Why Get a Reverse Mortgage?

02/14/2012

Reverse Mortgages Before you can understand what reverse mortgages are you should know what they are not. They are not designed for the desperate, or for trading your property for money. They are merely mortgage loans secured by homes with deferred mortgage interest.

You still own your home. You make the payments on your insurance and property taxes just like before. As with any mortgage you get a monthly statement for this that includes all the interest charges and your balance information. The only difference will be the absence of return coupons for paying your monthly payment.

You must live in the U.S. and be a citizen. You must be a permanent resident age 62 or more with a substantial amount of equity in your home.
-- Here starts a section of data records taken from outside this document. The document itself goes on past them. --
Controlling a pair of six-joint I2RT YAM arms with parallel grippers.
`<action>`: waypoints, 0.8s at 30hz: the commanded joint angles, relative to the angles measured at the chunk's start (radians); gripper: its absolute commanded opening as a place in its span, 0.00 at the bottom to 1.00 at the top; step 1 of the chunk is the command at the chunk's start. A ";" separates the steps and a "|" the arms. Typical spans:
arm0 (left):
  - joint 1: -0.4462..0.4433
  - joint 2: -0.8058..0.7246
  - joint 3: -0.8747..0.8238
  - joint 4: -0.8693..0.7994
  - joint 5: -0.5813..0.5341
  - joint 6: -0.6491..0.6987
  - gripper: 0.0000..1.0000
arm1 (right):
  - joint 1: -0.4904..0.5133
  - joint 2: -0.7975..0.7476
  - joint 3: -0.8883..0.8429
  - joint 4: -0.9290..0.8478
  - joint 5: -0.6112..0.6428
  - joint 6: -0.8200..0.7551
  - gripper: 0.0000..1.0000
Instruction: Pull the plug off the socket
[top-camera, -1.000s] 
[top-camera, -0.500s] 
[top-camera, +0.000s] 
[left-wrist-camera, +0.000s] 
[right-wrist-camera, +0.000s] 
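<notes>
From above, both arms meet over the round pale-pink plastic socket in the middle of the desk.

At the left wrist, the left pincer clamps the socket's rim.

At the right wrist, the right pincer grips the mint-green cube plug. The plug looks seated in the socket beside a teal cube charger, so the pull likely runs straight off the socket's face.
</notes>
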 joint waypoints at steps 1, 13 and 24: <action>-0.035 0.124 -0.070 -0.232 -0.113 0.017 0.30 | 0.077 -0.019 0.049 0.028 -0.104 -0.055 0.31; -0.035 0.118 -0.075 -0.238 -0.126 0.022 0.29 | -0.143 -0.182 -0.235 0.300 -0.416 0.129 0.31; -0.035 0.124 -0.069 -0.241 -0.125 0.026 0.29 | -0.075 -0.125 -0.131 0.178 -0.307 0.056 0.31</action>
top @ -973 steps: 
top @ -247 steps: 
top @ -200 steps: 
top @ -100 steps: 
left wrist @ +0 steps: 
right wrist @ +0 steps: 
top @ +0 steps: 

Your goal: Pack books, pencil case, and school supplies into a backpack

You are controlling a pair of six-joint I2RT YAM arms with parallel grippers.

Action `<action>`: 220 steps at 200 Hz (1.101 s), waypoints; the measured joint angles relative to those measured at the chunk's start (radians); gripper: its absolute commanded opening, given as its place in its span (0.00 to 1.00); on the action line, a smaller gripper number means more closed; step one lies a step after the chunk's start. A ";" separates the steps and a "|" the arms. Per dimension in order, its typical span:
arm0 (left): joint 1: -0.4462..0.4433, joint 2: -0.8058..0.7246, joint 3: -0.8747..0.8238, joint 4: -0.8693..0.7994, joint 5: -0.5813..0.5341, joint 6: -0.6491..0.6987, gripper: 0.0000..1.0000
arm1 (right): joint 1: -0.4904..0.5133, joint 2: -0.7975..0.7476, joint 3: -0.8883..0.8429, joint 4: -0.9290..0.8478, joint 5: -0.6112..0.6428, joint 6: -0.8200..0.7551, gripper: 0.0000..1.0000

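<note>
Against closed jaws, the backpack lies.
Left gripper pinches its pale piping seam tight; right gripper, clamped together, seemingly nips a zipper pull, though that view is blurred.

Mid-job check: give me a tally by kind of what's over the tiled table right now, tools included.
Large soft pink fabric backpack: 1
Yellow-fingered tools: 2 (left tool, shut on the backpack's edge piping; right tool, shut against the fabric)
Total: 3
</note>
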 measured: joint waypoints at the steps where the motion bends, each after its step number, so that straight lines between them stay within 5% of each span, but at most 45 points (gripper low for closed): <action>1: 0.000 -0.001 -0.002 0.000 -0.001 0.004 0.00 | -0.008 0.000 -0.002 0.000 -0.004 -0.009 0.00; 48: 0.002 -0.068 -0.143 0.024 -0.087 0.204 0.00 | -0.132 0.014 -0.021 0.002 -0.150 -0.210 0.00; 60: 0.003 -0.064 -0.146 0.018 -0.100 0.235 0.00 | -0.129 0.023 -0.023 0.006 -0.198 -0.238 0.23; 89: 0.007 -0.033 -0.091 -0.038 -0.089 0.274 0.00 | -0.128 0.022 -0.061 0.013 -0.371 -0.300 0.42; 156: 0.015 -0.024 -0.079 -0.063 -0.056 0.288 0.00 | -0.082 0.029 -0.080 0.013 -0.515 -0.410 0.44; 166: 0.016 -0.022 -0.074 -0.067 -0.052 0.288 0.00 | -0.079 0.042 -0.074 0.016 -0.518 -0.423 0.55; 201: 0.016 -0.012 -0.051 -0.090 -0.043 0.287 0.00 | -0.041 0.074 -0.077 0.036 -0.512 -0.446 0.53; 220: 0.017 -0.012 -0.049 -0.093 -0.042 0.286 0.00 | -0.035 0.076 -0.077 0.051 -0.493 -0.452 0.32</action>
Your maximum loan amount will be based on the youngest homeowners age, and the asset values and current rates. There is no required credit score or income amount because you have no monthly payments. You have to live in your home and it has to be your main residence. You also have to keep paying your property insurance and your taxes

This puts you in control. You can opt for making voluntary repayments of your mortgage interest either in whole or if you want, in part, and without penalty. You can deduct the mortgage interest just like with a traditional mortgage, and then pay the loan off in full anytime in cash, or by refinancing, or by sale. Many people believe that what you get from your bank with eat all your home equity and leave your heirs with nothing. Wrong. Nobody can predict you home appreciation, but you can rest assured that your heirs don’t have to do without.

Who benefits from these reverse mortgages? And who can get one? Anybody who has the desire and the need. These are great tools for helping you stay in your home and improve your retirement years.

Unless you voluntarily pay on the loan it’s not expected until the last living borrower dies or no longer occupies the property as a main residence. The heirs all have enough time to sell the home or refinance it. If they don’t act, then the lender has no choice and will have to foreclose on the home. If the sale of the home doesn’t sufficiently cover the balance of the laon, then the government says it will take the balance from your assets. The lender will is reimbursed for any shortages from the mortgage insurance fund.

Money received from a mortgage isn’t considered as income and therefore is not taxed. The FHA want everyone to fully understand about these loans and offers loan counseling for those who need help with it.